O Presidente da República defende, por outro lado, que é inaceitável julgar todo este corpo de forças especiais pelas ações de alguns. 

O Presidente da República avisa que "uma quebra do exemplo" nos fuzileiros deve ser "exemplarmente punida", mas sublinha que é inaceitável julgar todo este corpo de forças especiais pelas ações de alguns. 

"Fuzileiros de Portugal, como Presidente da República representando milhões de portugueses e como vosso comandante supremo, não tenho um segundo de dúvida de que uma quebra do exemplo deve ser exemplarmente evitada antes de ocorrer e exemplarmente punida se tiver ocorrido", afirmou, numa referência implícita à morte do agente da PSP Fábio Guerra, na sequência da qual dois fuzileiros ficaram em prisão preventiva como suspeitos deste homicídio. 

Sem nunca fazer qualquer referência direta a esta caso, Marcelo Rebelo de Sousa deixou claro que não tem "um segundo de dúvida de que é inaceitável - porque é injusto - julgar todo um corpo por um ou alguns dentro dele, sobretudo quando o corpo sabe mostrar que não muda, não cede, não condescende no que é essencial".

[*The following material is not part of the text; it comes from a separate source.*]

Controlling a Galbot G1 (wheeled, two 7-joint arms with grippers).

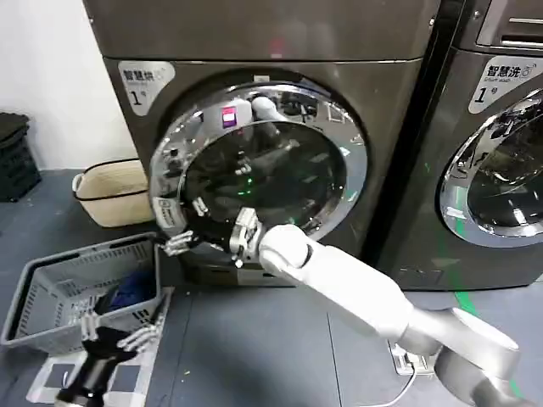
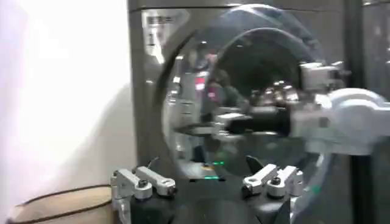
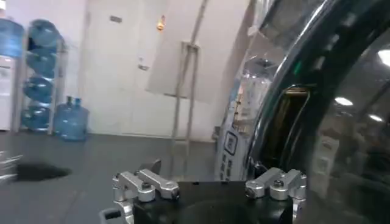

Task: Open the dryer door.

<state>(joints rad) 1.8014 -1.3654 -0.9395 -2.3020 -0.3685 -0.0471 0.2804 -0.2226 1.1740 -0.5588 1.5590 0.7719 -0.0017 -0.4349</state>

"E o respeito da vida e da dignidade das pessoas é sempre, mas sempre essencial, mesmo em cenários de guerra. Por maioria de razão, fora deles", sublinhou.

Afirmando que, tal como os portugueses, tem orgulho nos Fuzileiros, o Presidente da República foi perentório: "É por causa desse orgulho que sei que vós próprios sois dos primeiros a não tolerar nada, mas mesmo nada, que atinja esse orgulho dos portugueses."

Marcelo Rebelo de Sousa, Comandante Supremo das Forças Armadas, presidiu hoje à cerimónia militar de encerramento das comemorações dos 400 anos dos Fuzileiros, em frente ao Mosteiro dos Jerónimos, em Lisboa.

O chefe de Estado condecorou os Fuzileiros com a Medalha de Valor Militar, grau ouro, considerando que este corpo de forças especiais merece esta "raríssima" distinção porque nunca falhou na sua missão.